Fue entonces que se presentaron en la PGJEM para hacer una denuncia de hechos el dia 16 de Febrero 2011, lo que consiguió que Romero Hernández fuera presentado para rendir su declaración por lo ocurrido. Allí negó todo, sin embargo termino asegurando que solo sostuvo relaciones sexuales con Jimena pues ella le dijo que estaba próxima a cumplir 18 años. Una vez pasado el término legal para la detención el sacerdote fue dejado en libertad y al salir aseguro que haría unas llamadas para tratar de encontrar a Jimena, sin embargo nunca regreso a su parroquia y otros sacerdotes dicen desconocer su paradero.

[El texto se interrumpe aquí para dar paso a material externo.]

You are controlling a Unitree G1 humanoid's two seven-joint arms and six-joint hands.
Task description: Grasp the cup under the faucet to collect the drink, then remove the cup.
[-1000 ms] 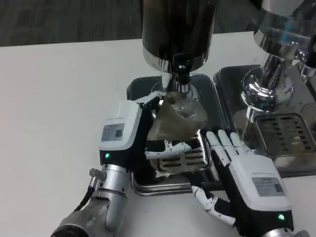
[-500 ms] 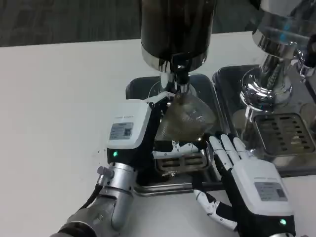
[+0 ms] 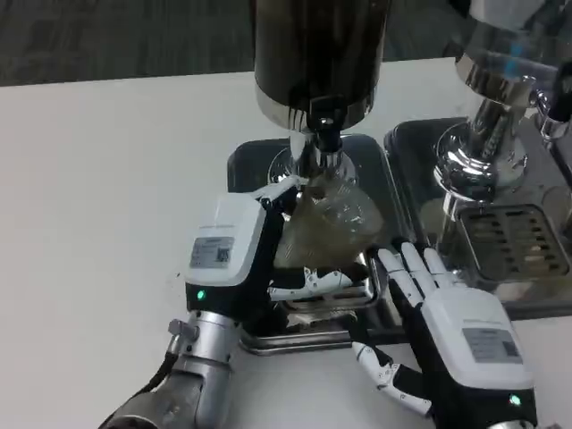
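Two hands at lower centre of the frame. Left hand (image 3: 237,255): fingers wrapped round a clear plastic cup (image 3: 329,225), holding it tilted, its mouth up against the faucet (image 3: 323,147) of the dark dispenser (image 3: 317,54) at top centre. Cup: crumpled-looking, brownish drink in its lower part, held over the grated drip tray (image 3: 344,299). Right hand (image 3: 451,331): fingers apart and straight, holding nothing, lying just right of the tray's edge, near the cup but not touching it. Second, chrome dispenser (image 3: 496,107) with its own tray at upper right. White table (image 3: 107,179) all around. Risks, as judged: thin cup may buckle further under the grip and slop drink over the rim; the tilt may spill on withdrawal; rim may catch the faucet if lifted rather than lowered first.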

La madrugada del 23 de Febrero 2011 su hermano Víctor recibió un mensaje electrónico de Jimena quien se encontraba en un templo de la ciudad de Cholula en Puebla hasta donde sus familiares se trasladaron para recogerla y llevarla a declarar a la Agencia del Ministerio Público especializada en la Atención a la Violencia Intrafamiliar y Sexual ubicada en Atizapán de Zaragoza Estado de México. Las declaraciones no pueden darse a conocer debido a que Jimena es menor de edad.

Lo indignante del caso es que la PGJEM, dirigida por Alfredo Castillo Cervantes, dijo que el sacerdote Gerardo Romero Hernández de 46 años, no será perseguido por la justicia, porque no hay delito que se le impute, ya que la averiguación previa fue iniciada por desaparición de persona y “al no tener una denuncia penal, no tiene propiamente que ver con un hecho delictivo, no puede ser calificado de prófugo y no está evadido de la justicia” dijo en conferencia de prensa. Debido a la falta de actuación por parte de la Procuraduría Mexiquense, los familiares aseguran que se presentaran en la PGR para buscar sea castigado el sacerdote a quien responsabilizan de haber sostenido una relación amorosa con su hija menor de edad.

De inmediato se ve la tendencia a obedecer al clero por parte de los "funcionarios públicos" pero en especial en el Estado de México, en donde los feminicidios están a la alza año con año. ¿¿¿Porque la Procuraduría no ayudo a los padres a hacer una nueva denuncia para que se iniciara una averiguación previa??? ¿¿¿Un tecnicismo estúpido permitirá que el sacerdote secuestrador salga libre y sin cargo alguno??? ¿¿¿Sera acaso que debido a que el sacerdote no es famoso y la Procuraduría no recibiría dinero ni atención fue dejado de lado un caso de evidente secuestro y corrupción de menores???

Kalimba, amigo... que chinga te amarraron.